### ASSIGNED TASK
Both the line below containing "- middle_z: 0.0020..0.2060" and the line containing "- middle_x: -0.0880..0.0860", along with every line between them, should be repeated exactly; no other line belongs in the answer.

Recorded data
*** Begin section ***
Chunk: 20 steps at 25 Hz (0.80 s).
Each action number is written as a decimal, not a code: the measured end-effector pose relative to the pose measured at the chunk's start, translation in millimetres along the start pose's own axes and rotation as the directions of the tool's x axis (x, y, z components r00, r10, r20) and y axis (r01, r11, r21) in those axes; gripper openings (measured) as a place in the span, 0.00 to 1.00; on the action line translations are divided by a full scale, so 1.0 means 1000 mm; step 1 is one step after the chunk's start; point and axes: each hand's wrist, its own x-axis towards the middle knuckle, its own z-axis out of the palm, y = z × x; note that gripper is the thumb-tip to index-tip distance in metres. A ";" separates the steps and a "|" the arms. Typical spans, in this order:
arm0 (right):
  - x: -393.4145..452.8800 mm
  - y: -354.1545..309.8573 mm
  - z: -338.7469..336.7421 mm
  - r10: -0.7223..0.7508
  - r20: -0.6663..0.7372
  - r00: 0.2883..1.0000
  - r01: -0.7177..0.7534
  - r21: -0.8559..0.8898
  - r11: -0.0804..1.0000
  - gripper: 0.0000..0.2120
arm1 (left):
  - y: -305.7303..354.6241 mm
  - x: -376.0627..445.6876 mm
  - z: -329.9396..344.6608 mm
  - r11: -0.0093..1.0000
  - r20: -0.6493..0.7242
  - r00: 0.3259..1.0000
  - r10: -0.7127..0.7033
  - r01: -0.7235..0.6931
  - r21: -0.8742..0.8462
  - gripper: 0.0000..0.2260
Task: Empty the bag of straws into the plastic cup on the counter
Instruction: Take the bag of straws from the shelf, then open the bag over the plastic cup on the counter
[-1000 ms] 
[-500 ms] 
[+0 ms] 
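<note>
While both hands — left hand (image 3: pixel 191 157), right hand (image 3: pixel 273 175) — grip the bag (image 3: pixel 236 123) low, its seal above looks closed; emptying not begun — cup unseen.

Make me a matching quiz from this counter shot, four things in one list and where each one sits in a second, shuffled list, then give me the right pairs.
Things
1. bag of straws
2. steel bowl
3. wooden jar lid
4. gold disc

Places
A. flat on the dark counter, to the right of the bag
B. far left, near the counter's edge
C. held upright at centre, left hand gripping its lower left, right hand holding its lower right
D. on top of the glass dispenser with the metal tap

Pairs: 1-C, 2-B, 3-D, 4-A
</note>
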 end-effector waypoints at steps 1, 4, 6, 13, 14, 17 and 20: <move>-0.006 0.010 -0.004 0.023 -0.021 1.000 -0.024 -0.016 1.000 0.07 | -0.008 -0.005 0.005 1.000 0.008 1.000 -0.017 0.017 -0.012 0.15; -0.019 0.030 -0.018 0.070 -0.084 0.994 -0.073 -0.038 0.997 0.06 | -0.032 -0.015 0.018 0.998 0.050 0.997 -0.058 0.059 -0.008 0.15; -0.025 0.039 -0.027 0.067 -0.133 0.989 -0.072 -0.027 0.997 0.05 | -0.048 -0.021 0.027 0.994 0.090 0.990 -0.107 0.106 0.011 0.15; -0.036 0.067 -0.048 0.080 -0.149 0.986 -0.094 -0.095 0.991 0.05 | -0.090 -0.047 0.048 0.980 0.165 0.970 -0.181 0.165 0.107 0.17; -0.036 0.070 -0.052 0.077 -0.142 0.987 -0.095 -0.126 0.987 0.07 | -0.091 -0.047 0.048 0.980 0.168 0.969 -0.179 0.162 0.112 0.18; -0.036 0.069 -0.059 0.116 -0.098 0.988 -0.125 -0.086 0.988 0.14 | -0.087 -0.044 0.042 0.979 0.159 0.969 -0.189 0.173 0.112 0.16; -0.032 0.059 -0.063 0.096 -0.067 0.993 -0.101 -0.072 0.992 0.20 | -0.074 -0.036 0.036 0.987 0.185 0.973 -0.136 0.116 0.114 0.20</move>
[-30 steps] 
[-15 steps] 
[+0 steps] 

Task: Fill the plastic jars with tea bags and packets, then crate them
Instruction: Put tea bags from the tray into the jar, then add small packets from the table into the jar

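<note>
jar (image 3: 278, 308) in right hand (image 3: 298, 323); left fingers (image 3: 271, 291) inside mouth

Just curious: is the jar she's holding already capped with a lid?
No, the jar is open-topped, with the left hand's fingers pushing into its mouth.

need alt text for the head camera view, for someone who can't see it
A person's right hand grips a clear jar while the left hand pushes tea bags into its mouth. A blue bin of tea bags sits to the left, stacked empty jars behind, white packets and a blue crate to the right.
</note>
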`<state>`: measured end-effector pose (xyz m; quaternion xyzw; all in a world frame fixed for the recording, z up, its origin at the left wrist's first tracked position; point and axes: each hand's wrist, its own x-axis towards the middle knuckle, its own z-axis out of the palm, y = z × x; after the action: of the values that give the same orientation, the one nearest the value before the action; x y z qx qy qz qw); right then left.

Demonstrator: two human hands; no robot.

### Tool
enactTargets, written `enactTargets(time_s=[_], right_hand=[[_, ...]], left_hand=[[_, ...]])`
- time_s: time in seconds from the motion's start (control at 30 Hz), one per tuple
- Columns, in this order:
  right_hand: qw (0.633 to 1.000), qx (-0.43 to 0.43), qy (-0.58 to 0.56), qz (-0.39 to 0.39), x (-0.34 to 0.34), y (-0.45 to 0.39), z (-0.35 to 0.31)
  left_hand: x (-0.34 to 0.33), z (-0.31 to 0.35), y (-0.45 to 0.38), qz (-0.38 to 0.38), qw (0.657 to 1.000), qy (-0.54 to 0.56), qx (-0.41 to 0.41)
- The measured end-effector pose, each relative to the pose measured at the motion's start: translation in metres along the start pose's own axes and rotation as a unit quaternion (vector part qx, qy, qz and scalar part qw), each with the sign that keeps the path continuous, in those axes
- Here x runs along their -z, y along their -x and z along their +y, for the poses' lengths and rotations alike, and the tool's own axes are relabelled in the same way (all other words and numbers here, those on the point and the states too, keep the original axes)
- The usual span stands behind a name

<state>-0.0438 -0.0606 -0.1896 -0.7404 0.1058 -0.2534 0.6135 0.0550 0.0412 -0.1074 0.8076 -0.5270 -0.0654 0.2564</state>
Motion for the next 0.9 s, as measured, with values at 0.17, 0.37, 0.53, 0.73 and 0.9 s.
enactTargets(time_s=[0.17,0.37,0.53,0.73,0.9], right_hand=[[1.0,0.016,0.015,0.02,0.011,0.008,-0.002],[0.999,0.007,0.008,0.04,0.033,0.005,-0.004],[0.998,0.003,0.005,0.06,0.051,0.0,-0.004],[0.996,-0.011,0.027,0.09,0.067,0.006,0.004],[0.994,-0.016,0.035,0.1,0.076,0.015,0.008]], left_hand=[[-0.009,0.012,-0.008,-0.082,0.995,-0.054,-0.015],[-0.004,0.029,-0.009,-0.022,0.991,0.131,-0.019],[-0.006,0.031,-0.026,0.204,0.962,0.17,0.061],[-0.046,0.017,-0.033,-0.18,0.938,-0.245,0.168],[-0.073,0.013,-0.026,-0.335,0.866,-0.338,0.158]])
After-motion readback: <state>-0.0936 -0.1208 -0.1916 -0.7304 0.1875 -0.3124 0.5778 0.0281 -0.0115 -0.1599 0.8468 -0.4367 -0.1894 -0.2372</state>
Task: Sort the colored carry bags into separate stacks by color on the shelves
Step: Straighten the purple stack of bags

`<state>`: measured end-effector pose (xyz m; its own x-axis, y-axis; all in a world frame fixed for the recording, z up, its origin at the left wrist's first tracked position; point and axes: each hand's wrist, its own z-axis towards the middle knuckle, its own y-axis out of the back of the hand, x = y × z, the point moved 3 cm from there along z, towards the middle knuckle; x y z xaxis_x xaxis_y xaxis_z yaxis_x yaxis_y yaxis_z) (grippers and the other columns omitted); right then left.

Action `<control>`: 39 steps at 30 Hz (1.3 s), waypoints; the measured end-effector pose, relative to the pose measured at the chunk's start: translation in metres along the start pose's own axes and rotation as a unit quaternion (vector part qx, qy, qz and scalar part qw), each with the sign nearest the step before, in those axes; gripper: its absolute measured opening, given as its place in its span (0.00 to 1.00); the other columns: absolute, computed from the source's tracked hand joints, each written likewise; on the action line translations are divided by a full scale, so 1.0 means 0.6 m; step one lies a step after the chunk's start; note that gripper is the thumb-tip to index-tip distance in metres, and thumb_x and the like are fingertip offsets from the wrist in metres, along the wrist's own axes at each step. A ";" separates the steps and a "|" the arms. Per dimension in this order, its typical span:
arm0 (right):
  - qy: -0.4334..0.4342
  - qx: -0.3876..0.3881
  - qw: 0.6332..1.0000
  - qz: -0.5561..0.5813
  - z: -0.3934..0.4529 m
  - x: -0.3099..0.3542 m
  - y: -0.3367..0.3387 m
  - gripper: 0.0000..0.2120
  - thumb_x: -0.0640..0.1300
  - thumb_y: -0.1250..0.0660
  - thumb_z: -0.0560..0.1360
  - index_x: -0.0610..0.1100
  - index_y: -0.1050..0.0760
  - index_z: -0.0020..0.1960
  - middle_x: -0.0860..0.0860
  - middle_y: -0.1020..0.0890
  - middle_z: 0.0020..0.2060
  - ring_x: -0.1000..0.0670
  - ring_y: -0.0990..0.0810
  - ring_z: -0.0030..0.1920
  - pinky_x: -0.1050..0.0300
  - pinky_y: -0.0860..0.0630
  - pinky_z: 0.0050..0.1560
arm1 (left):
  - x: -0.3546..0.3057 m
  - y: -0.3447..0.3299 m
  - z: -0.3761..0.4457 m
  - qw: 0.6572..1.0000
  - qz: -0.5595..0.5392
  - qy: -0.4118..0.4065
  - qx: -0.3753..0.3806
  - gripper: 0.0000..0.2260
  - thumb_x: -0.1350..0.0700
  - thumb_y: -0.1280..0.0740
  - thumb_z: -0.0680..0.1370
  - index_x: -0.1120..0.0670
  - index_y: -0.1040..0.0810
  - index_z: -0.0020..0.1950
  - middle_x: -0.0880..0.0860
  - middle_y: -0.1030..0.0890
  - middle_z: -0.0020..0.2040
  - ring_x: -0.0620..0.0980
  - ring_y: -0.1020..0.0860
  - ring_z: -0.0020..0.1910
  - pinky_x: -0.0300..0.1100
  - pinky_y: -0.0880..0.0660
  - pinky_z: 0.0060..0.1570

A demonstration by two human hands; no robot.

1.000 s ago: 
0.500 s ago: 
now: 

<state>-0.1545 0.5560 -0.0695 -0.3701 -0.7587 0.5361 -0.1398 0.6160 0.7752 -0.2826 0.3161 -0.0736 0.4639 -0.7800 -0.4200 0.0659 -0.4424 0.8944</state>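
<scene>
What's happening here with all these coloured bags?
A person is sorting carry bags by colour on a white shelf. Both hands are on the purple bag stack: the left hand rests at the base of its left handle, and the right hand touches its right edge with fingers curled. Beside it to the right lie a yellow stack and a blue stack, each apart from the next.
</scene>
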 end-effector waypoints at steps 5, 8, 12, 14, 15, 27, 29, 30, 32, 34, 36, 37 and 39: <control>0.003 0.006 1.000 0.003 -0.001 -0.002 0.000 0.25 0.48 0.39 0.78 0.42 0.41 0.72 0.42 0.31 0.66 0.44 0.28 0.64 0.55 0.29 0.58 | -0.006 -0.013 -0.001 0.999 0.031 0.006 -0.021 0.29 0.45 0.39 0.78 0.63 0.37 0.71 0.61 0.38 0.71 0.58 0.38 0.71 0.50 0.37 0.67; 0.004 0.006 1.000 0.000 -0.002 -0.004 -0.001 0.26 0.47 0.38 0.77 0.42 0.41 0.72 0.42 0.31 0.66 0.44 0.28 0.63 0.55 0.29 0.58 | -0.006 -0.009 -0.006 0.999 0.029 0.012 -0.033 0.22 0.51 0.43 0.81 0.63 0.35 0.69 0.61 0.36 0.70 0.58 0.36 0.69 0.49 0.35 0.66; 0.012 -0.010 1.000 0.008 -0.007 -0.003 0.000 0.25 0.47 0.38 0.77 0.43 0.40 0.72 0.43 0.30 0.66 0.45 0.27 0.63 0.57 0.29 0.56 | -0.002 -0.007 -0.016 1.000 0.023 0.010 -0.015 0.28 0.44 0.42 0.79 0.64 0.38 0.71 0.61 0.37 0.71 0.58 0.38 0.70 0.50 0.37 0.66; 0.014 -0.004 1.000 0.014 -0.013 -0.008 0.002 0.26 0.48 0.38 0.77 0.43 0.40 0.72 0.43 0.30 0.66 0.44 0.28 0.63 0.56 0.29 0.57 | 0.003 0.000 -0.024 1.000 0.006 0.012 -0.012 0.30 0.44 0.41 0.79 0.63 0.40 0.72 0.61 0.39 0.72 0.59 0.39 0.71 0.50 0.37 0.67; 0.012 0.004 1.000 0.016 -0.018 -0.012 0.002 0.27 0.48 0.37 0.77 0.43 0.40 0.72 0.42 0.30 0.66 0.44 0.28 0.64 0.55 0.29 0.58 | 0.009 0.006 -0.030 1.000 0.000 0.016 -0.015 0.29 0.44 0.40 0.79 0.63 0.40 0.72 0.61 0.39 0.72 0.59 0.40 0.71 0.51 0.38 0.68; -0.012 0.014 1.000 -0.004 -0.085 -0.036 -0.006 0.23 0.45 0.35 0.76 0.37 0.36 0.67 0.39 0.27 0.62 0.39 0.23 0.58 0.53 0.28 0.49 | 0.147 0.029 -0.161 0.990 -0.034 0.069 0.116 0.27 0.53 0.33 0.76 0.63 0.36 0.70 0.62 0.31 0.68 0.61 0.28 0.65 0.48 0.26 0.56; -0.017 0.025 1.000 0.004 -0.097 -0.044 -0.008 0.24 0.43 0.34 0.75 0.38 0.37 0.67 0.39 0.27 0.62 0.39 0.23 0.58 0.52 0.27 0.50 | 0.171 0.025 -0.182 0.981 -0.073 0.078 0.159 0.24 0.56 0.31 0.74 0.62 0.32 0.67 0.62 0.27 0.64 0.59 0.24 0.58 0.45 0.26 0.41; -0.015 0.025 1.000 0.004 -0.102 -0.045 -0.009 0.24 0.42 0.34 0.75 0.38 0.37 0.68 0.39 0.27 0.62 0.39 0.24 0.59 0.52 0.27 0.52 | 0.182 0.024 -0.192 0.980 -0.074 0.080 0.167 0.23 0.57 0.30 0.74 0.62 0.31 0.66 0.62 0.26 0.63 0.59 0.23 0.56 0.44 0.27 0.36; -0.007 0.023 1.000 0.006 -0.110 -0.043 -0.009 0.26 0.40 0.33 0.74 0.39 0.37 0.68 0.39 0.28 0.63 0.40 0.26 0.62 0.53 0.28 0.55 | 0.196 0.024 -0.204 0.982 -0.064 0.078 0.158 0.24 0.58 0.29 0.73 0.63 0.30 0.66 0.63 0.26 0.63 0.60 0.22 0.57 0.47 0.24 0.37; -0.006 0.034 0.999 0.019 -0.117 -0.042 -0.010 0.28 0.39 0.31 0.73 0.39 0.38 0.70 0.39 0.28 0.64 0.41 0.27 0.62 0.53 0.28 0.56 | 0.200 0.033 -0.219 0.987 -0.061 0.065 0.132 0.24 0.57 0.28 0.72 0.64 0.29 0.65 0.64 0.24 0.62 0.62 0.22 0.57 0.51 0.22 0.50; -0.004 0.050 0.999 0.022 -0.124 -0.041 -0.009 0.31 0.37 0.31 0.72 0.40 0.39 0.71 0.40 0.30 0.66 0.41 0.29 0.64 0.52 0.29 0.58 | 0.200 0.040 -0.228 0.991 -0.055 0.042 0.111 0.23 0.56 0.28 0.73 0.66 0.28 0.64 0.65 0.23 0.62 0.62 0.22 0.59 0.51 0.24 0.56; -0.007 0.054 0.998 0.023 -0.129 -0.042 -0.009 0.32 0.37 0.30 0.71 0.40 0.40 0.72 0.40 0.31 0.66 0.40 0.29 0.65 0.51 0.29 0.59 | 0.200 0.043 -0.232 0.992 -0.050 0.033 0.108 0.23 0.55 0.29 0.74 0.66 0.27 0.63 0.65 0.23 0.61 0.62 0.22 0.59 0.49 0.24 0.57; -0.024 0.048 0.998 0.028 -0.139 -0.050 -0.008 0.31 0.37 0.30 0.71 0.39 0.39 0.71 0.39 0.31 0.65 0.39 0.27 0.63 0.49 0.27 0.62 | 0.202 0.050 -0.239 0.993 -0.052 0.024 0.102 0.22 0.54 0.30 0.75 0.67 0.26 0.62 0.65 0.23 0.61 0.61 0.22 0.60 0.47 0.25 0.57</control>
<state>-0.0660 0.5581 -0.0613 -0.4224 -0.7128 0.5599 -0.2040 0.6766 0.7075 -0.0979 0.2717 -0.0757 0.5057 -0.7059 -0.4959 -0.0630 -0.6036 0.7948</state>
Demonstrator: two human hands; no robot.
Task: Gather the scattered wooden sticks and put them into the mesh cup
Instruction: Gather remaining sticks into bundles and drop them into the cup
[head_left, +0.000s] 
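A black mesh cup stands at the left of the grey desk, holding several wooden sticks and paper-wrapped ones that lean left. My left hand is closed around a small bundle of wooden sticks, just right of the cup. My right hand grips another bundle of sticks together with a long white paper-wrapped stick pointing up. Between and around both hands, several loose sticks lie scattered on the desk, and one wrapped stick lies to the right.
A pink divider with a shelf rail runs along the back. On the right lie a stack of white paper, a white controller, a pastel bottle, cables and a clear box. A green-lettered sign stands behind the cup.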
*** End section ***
### ANSWER BOX
  - middle_z: 0.0020..0.2060
  - ring_x: -0.1000..0.0670
  - ring_y: -0.0990..0.0810
  - ring_z: -0.0030..0.1920
  - pinky_x: -0.1050..0.0300
  - pinky_y: -0.0860..0.0630
  - pinky_z: 0.0050..0.1560
arm1 (left):
  - x: -0.3546..0.3057 m
  - y: -0.3447..0.3299 m
  - z: -0.3761..0.4457 m
  - qw: 0.6572..1.0000
  - qz: -0.5595..0.5392
  - qy: -0.4118..0.4065
  - qx: -0.3753..0.3806
  - gripper: 0.0000..0.2260
  - thumb_x: -0.1350..0.0700
  - thumb_y: -0.1280..0.0740
  - thumb_z: -0.0680..0.1370
  - index_x: -0.1120..0.0670
  - index_y: -0.1040..0.0810
  - index_z: -0.0020..0.1950
  - middle_x: -0.0880..0.0860

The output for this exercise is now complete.